Skatemessen mit langer Tradition

Die Aufrichtung der Krone in Weitensfeld und das Kufenstechen im Gailtal sind traditionelle Pfingstbräuche, die nun nach zweijähriger pandemiebedingter Pause wieder gefeiert werden können. Am Kirchtag wird im unteren Gailtal das Kufenstechen angebaut. Die einheimischen Jungs versuchen sich an einem Holzfass, das im Galopp auf dem Pferderücken vor Angst zerbrechen soll.

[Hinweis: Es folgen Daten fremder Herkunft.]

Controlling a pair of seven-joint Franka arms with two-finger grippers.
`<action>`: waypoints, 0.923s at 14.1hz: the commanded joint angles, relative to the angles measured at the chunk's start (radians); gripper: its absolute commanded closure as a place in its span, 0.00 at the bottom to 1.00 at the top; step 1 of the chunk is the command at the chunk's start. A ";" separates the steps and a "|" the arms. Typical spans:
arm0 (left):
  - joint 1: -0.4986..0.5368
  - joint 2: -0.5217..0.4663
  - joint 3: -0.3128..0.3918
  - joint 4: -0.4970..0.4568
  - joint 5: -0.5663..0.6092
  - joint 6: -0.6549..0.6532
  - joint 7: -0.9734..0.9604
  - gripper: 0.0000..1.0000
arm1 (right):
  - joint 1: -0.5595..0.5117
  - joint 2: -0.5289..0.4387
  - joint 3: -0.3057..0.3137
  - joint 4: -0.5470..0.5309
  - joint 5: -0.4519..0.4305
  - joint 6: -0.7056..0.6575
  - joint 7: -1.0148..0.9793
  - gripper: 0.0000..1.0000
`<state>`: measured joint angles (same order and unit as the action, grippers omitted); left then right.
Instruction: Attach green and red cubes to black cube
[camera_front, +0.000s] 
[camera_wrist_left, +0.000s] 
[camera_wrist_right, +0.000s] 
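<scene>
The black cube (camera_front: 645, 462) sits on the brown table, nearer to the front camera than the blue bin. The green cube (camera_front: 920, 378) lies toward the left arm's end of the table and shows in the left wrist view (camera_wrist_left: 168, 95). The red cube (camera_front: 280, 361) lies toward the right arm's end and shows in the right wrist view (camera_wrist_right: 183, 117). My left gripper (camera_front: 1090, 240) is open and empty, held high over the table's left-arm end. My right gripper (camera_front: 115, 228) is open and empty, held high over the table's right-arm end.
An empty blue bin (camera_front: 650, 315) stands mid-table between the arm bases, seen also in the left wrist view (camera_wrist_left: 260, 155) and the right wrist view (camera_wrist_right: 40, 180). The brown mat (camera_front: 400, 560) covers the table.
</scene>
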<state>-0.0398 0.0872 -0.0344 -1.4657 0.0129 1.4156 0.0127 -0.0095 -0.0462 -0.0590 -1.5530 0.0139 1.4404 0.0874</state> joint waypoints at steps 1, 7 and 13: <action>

ORF 1952: Tanz unter den Linden bei Feistritz im Gailtal

Die Pandemie hat den Zoll etwas ausgebremst

Das meiste haben die Nachbarn schon vorbereitet, wie im Wiesflecker-Haus in Unterfeistritz. Dort gehen am Pfingstmontag drei Mädchen in traditioneller, aufwändiger Untergailtaler Tracht zum Kirchentag. Paula Wiesflecker wird ihren drei Enkelinnen helfen, ihr weites, mehrteiliges Kleid anzuziehen. Es dauert ungefähr eine Stunde, um dies zu tun.

„Anna, Laura und Christina werden dieses Jahr unter den Linden tanzen. Christina ist zum ersten Mal dabei, weil es wegen des Corona-Virus eine zweijährige Pause gab. „Diese Trennung hat die Tradition ein bisschen ausgebremst“, sagt Paula Wiesflecker, gerade bei ganz jungen Mädchen, die zum ersten Mal dabei gewesen wären.

ORF Milka Binter 1952 im Eislauf

Milka Binter Film 1952

Eine, die am Montag mit ihrer Enkelin kommen will, ist Milka Binter, ledig Millonig. Dort stand er bereits 1952 als 18-Jähriger vor der Kamera von Otto Aichbichler. Die Filme des vor 25 Jahren verstorbenen Filmemachers sind kürzlich wieder aufgetaucht. Aichbichler berichtete über Kärntner Veranstaltungen und Brauchtumsveranstaltungen; mehr Infos dazu in den täglichen Farberinnerungen (13. Mai 2022; kaernten.ORF.at).

Ziel des Films war es, die einzige Untergailtaler Tracht zu präsentieren. Milka Binter wurde von Aichbichler zusammen mit einem Jungen aus der Gegend gefilmt.

Fotoserie mit 9 Bildern

Dreharbeiten vor 70 Jahren: „Bitte lächeln und reden“

Milka Binter erinnert sich noch genau an die 1950er Jahre, Kirchentag und Dreharbeiten mit Otto Aichbichler: „Er hat uns einfach mitgenommen, auf den Berg, zur Rast, in die Kirche. Wir mussten immer hin und her gehen. Nicht so starr, sagte er immer, lächelte und redete.“

ORF Ziel des nun wieder aufgetauchten Films war es, die einzige Tracht des Untergailtals zu präsentieren

Milka Binter: Damals wurde viel getanzt

Am Zoll hat sich über die Jahrzehnte fast nichts geändert. Damals war das Stechen an sich nicht ungefährlich und in einem sehr kleinen Teil des Landes ein spektakulärer Brauch. Das Ereignis des Jahres wurde erstmals in Farbe gefilmt.

Der Tanz fand unter der Linde statt, vor 70 Jahren fühlte es sich hier noch slowenischer an als heute. Aber die Leute tanzten die ganze Zeit gern. Binter: „Du hast nicht nur mit deinem Partner getanzt, du hast mit jedem getanzt, der dich gefragt hat. Es war nicht wie heute, wo arme Mädchen bleiben und Männer nicht tanzen.“

ORF Der Brauch des traditionellen Kufensteuchs erstmals in Farbe gefilmt

Teile des Kleides sind über 100 Jahre alt

Das Kleid von damals hat Milka Binter noch, Teile davon sind über hundert Jahre alt. Auch der Leinenunterrock ist erhalten geblieben. „Es ist riesig, ich weiß nicht, wie viele Meter Stoff es sind. Und es ist alt und sehr schwer.“

ORF Milka Binter mit dem alten Leinenunterrock

Die Schuhe von damals haben viele Tage Kirchen- und Tanzflächen gesehen. Und diesmal ist Milka Binter beim Feistritzer Kirchtag mit Läufermessen dabei.